Monday, February 25, 2008

Communion

I have been, up until the past week, very involved in the multimedia department of my church. Yesterday was the first Sunday morning service in years that we did not videotape. That means that it was the first time in years that I have actually been "in service." As a result, yesterday was the first time in years that I have received communion. Some of you will probably be shocked by this; I know that some churches teach that if you haven't received communion within at least the last year, then you are in trouble with God. Personally, the cynical part of my nature suspects that has more to do with the offering than it does with communion...
The rite of communion has its roots in the Last Supper, where Jesus broke bread with the Apostles, and gave them wine, and told them that the bread was his body, and the wine was his blood, and that they should eat and drink to remember Him. Now, the Last Supper was, itself, an observance of the Passover. Later on, God commanded Israel to keep the Passover on an annual basis (maybe that's where the idea that you must take communion at least once a year comes from). Clearly, the Passover foreshadowed the crucifixion (at Passover, a lamb without blemish was sacrificed so that the death angel would pass over the households that were sanctified with the blood of the lamb, while a the crucifixion, the perfect Lamb of God was sacrificed so that anyone who is sanctified with the blood of the Lamb will have eternal life).
The word communion is used only four times in the New Testament, and two of those times it is used simply to mean fellowship (in fact, the Greek word, koinonia, is translated as communion four times, but is used sixteen other times--twelve of those times it is translated as fellowship). In First Corinthians, the term is used twice (in the same verse) in a clear reference to what is now termed as the rite of communion. I can't find anywhere in the New Testament where a timetable is given for how often one should (or must) receive communion, although, in the very next chapter of First Corinthians, Apostle Paul describes the rite of communion, and tells the Corinthians that, "For as often as ye eat this bread, and drink this cup, ye do shew the Lord's death till he come."

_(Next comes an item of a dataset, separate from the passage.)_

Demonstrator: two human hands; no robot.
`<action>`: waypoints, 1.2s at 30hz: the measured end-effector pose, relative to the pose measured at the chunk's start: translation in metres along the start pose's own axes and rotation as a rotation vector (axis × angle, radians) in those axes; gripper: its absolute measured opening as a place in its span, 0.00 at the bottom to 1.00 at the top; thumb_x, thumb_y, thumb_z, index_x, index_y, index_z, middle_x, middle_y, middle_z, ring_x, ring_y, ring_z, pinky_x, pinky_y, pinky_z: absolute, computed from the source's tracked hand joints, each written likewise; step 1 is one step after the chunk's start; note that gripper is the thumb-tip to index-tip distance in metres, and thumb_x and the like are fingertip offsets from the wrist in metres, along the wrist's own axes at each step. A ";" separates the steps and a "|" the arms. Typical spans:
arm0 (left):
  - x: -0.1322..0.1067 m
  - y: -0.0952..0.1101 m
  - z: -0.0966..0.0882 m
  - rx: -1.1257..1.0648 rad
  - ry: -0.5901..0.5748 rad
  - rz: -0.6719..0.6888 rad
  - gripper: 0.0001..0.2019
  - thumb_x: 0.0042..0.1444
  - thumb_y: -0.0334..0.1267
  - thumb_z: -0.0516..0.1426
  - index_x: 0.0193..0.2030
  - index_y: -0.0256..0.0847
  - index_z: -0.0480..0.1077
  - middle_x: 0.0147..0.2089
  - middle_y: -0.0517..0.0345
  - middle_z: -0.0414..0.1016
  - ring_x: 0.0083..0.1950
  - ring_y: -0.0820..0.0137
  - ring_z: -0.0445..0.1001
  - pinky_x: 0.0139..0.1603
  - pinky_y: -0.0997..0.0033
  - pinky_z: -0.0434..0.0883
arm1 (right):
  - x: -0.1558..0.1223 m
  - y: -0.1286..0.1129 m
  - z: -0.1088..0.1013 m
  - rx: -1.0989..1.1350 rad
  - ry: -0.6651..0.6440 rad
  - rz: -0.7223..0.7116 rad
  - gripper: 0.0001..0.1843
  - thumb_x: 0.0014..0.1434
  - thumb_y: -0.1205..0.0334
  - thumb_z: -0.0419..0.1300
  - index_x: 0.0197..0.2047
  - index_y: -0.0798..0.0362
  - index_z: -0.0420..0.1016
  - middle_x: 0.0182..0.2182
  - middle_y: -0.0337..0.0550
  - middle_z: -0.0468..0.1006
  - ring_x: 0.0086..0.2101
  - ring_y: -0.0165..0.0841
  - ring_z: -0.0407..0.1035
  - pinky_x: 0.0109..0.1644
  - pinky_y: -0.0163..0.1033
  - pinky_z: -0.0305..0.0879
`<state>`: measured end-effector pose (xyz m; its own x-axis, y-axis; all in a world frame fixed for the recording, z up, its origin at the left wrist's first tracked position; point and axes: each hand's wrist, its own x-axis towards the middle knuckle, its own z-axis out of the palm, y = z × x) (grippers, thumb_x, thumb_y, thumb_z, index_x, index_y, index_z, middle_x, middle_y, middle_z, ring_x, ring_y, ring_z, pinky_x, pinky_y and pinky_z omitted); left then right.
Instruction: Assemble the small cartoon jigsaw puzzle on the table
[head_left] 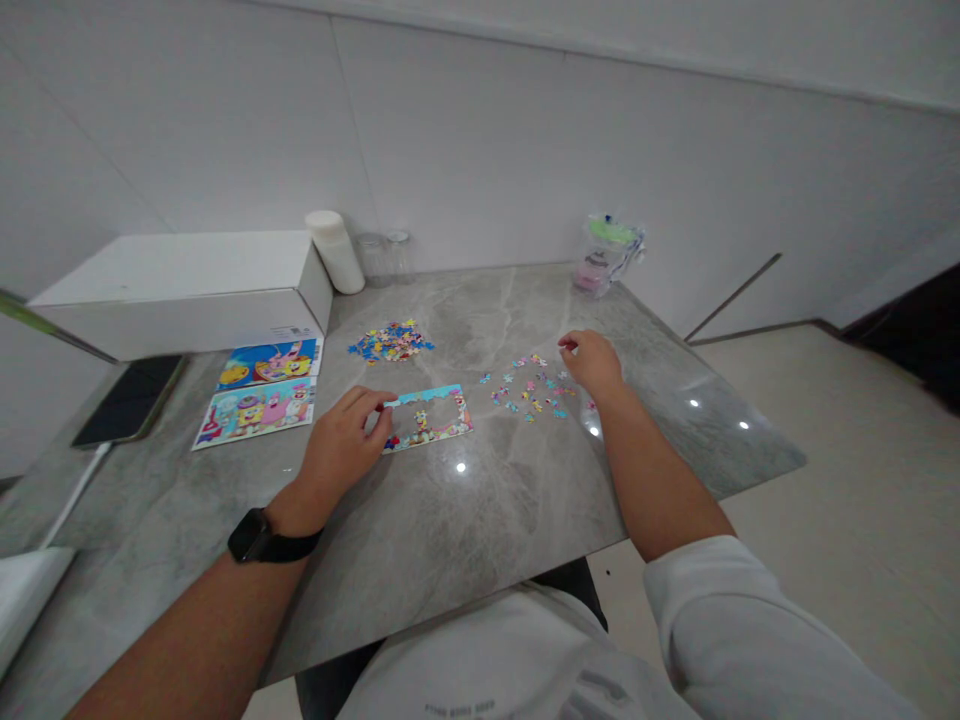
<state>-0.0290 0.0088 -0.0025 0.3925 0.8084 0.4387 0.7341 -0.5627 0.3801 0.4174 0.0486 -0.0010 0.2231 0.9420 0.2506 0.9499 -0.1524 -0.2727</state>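
Observation:
A partly assembled jigsaw puzzle [444, 431] lies on the grey table, its border joined around a gap with a few pieces inside. My left hand [343, 437] rests at its left edge, thumb and index finger apart, covering that side. To the right, small loose puzzle pieces [537, 391] are spread out. Above their right side is my right hand [594, 362], thumb and fingers pinched together; a tiny pale bit shows at the fingertips, too small to name. Farther back sits a heap of mixed puzzle pieces [391, 342].
Two cartoon picture sheets [259, 411] lie left, beside a phone [131, 400] on a white cable. Behind them stand a white box [187, 310], a white bottle [337, 252] and two clear glasses [399, 257]. A plastic bag [606, 255] with green and pink contents sits at the back right.

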 end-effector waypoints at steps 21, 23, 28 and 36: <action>-0.001 0.000 0.003 -0.027 -0.058 0.006 0.12 0.71 0.40 0.53 0.53 0.42 0.77 0.49 0.53 0.78 0.45 0.64 0.77 0.47 0.64 0.73 | 0.002 0.005 0.000 -0.016 -0.277 -0.099 0.10 0.61 0.64 0.65 0.45 0.49 0.86 0.43 0.47 0.87 0.43 0.38 0.78 0.48 0.39 0.69; -0.001 -0.001 0.003 -0.027 -0.062 0.004 0.12 0.71 0.40 0.53 0.53 0.43 0.77 0.48 0.53 0.78 0.45 0.64 0.77 0.48 0.64 0.73 | 0.000 -0.004 0.001 -0.002 -0.336 -0.163 0.10 0.61 0.66 0.65 0.45 0.49 0.86 0.43 0.45 0.87 0.42 0.36 0.78 0.47 0.38 0.69; -0.001 -0.002 0.004 -0.027 -0.054 0.000 0.13 0.72 0.40 0.53 0.53 0.43 0.77 0.50 0.52 0.78 0.45 0.64 0.77 0.49 0.64 0.74 | -0.002 -0.013 0.003 -0.014 -0.401 -0.227 0.14 0.60 0.69 0.65 0.47 0.49 0.86 0.43 0.44 0.87 0.43 0.36 0.78 0.46 0.37 0.68; -0.002 -0.002 0.005 -0.029 -0.056 0.007 0.13 0.72 0.39 0.52 0.53 0.42 0.77 0.50 0.51 0.76 0.46 0.63 0.77 0.50 0.61 0.75 | -0.003 -0.011 0.005 -0.002 -0.437 -0.250 0.10 0.55 0.69 0.65 0.41 0.51 0.84 0.39 0.43 0.85 0.37 0.34 0.76 0.41 0.35 0.66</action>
<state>-0.0285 0.0094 -0.0085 0.4282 0.8125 0.3955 0.7155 -0.5722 0.4009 0.4054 0.0486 -0.0035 -0.1234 0.9869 -0.1042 0.9632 0.0939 -0.2519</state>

By the way, some churches use grape juice instead of wine in their communion services. I don't think it really matters, personally. Of course, I don't believe in transubstantiation or consubstantiation, either (quite frankly, the fact that there is a debate over transubstantiation vs. consubstantiation puzzles me. There isn't that much difference between the two beliefs). Maybe if I did, I would be offended by the idea that people think that grape juice can be used instead of the blood of Christ. I think it is fairly obvious (although, to some, less obvious, because they have a twenty-first century mindset and can't stop to think about what life was like before refrigeration), that, in Biblical times, grape juice wasn't a viable beverage, because sometimes when people drank it, they became violently ill, and no one knew why. Wine, on the other hand, could be stored at room temperature (even when room temperature was in the eighties) for years without going bad (and when it did "go bad" it simply turned to vinegar--not exactly tasty, but not particularly harmful, either, especially when ingested in the small amounts that are conceivable for "wine" that doesn't taste like wine any more). We, of course, know that grape juice can be kept for a very long time, as long as it is refrigerated so that bacteria don't have a chance to grow in the juice, while wine can be kept at room temperature for a very long time, because the alcohol in the wine kills the bacteria. We have options that the early church didn't have.